▶ **Task description**: Gather, from the listing beneath this task, every line holding the string "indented".

▶ **Exercise input**:
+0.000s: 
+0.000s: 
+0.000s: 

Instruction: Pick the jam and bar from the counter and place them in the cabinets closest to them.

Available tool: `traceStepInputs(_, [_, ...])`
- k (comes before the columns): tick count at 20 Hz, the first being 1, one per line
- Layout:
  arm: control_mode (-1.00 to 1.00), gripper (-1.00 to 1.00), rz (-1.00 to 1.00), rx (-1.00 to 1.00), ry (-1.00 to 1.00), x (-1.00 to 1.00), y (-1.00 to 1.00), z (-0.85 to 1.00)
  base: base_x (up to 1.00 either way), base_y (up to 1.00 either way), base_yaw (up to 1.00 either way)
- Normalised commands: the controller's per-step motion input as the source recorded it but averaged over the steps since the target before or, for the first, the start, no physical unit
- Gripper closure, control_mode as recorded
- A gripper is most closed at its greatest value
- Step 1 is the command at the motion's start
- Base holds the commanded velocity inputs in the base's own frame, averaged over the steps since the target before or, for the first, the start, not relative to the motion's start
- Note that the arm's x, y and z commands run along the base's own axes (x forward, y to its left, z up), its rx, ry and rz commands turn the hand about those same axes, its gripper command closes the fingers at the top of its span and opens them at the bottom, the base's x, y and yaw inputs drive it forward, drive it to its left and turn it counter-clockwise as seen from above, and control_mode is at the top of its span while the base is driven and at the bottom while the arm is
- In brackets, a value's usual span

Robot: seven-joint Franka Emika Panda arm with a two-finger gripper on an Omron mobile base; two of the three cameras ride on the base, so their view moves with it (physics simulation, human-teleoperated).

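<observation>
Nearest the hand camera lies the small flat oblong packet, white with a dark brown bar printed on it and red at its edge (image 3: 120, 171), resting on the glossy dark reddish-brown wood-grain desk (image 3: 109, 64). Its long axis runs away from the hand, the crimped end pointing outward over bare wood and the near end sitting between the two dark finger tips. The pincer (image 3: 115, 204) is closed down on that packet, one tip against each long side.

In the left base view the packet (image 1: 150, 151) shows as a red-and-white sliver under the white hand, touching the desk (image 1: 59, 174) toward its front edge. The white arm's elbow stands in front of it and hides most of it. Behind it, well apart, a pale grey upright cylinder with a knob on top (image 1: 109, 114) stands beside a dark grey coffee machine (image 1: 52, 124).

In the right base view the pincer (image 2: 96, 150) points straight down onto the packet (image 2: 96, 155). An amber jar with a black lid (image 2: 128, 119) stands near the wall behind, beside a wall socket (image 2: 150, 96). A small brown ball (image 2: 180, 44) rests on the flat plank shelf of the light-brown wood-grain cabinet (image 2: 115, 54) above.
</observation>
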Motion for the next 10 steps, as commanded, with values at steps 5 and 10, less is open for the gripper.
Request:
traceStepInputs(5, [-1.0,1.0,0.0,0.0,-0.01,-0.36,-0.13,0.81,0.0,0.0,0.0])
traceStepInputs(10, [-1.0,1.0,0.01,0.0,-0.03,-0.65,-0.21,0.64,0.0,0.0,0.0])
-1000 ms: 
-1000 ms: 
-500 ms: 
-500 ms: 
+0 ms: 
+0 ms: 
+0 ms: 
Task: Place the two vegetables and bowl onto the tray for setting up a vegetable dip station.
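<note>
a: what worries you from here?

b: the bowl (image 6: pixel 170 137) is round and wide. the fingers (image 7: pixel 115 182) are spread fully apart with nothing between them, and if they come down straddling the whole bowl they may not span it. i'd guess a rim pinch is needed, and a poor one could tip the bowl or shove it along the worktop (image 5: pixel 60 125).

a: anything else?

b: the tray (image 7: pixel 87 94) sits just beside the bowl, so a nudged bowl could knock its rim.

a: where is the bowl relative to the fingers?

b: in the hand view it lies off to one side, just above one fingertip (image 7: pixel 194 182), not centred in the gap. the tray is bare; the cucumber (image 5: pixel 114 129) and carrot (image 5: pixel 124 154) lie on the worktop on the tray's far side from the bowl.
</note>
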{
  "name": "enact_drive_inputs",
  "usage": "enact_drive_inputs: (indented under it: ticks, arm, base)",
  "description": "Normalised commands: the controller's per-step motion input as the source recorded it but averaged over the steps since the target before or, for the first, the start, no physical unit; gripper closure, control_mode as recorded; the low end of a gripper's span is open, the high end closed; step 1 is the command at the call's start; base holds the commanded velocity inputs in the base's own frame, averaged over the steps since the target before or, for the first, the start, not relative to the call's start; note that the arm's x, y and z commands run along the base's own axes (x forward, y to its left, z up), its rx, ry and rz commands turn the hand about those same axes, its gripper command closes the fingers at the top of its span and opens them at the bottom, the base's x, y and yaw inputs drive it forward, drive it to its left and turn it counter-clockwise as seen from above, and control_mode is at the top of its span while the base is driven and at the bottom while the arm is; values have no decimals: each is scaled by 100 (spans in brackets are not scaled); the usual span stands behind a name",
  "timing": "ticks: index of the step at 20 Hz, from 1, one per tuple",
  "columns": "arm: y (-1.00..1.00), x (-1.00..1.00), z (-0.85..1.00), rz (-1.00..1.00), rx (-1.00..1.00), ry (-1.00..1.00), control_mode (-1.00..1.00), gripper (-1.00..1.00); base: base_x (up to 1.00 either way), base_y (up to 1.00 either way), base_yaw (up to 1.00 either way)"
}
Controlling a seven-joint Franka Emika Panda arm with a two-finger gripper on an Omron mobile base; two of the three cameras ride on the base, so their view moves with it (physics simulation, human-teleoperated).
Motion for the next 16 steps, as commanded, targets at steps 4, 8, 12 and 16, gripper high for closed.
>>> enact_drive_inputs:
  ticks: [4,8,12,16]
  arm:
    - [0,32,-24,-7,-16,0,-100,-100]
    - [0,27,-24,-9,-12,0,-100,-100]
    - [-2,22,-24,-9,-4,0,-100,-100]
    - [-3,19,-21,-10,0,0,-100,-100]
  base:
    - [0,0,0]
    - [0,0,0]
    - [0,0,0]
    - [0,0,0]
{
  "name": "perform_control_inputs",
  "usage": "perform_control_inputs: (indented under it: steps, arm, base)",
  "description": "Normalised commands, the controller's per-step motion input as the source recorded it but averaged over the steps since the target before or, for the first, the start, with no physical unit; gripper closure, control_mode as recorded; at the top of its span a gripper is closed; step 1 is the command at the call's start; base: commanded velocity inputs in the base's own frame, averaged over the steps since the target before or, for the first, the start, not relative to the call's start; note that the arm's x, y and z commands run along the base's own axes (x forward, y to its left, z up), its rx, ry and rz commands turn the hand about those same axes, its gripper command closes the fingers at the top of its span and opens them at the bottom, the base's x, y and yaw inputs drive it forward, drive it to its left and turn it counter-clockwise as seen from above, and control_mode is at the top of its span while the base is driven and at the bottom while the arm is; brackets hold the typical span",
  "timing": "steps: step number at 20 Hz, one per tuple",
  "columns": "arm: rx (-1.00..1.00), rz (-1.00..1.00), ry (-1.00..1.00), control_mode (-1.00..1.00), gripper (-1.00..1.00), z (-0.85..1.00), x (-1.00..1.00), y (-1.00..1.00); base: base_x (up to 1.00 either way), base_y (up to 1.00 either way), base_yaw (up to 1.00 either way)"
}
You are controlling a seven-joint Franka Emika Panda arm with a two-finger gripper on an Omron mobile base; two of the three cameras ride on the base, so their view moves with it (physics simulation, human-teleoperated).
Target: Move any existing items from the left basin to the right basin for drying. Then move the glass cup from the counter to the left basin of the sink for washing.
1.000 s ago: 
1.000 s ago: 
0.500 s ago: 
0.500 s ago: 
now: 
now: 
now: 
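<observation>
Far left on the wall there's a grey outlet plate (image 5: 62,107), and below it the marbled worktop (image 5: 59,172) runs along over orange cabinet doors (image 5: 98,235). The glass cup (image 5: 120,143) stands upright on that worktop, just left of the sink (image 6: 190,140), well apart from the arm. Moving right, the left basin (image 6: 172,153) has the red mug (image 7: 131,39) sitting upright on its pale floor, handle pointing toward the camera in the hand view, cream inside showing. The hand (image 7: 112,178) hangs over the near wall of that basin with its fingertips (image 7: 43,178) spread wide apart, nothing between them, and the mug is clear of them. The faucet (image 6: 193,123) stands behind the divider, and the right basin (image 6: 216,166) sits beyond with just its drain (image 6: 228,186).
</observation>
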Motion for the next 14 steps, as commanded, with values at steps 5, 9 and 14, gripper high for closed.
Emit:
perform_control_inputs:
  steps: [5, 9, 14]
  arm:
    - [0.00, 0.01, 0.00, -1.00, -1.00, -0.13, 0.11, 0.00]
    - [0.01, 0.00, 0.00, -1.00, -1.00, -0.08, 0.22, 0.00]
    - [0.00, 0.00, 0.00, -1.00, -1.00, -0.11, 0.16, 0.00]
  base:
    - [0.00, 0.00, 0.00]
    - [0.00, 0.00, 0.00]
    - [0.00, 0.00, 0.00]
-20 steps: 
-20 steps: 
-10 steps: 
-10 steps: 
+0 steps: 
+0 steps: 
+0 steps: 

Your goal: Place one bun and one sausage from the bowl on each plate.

▶ **Expected output**:
  "usage": "enact_drive_inputs: (indented under it: ticks, arm, base)",
  "usage": "perform_control_inputs: (indented under it: steps, arm, base)",

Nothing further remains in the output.